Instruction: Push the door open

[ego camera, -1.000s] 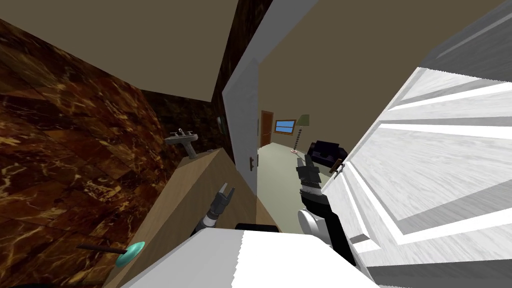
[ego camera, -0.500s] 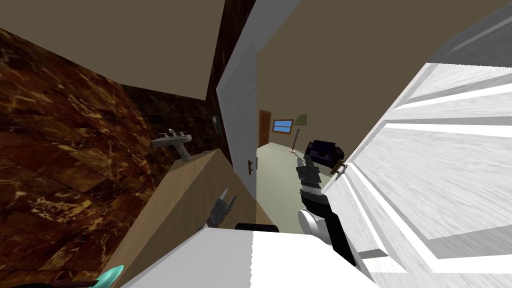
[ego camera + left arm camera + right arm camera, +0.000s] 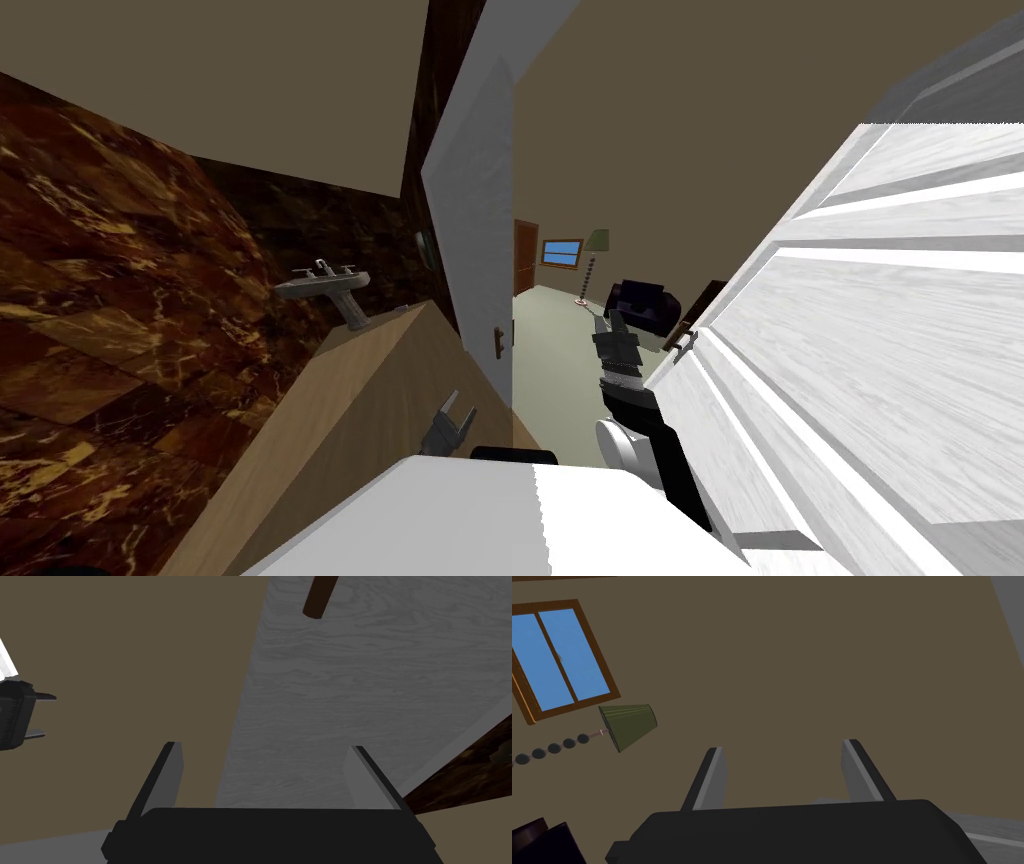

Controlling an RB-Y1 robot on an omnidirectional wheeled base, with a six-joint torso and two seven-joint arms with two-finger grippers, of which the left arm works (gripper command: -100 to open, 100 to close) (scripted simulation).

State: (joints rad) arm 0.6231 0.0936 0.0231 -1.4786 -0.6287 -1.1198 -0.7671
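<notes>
The white panelled door (image 3: 880, 330) on your right stands upright and swung well open, its handle (image 3: 683, 343) edge toward the room beyond. Your right gripper (image 3: 608, 322) hangs near that edge, jaws wide apart and empty. Your left gripper (image 3: 458, 408), equally wide and empty, faces a second white door leaf (image 3: 350, 686).

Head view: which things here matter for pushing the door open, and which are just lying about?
Job: white wood-grain panelled door; its small grey handle; right gripper, open, beside that handle; left gripper, open.

Lying about: plain white door with brown knob; grey pedestal sink; green-shaded floor lamp; dark armchair; blue window in a brown frame.
</notes>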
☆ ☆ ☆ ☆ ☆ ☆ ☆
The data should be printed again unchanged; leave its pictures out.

| SOLUTION TO THIS TASK |
Instruction: Push the door open

[ego camera, -1.000s] 
[ego camera, -0.500s] 
[ego camera + left arm camera + right arm camera, +0.000s] 

Controlling an RB-Y1 robot on an omnidirectional wheeled base, with a six-joint torso and two seven-joint arms with two-finger grippers, of which the left arm works (gripper command: -100 to open, 100 to close) (scripted simulation).

State: (joints rad) arm 0.6231 0.0936 0.0231 -1.4786 -0.6287 -1.1198 -0.7671
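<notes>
The white panelled door (image 3: 880, 330) on your right stands upright and swung well open, its handle (image 3: 683, 343) edge toward the room beyond. Your right gripper (image 3: 608, 322) hangs near that edge, jaws wide apart and empty. Your left gripper (image 3: 458, 408), equally wide and empty, faces a second white door leaf (image 3: 350, 686).

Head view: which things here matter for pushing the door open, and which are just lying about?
Job: white wood-grain panelled door; its small grey handle; right gripper, open, beside that handle; left gripper, open.

Lying about: plain white door with brown knob; grey pedestal sink; green-shaded floor lamp; dark armchair; blue window in a brown frame.
</notes>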

What has been written here completes the answer.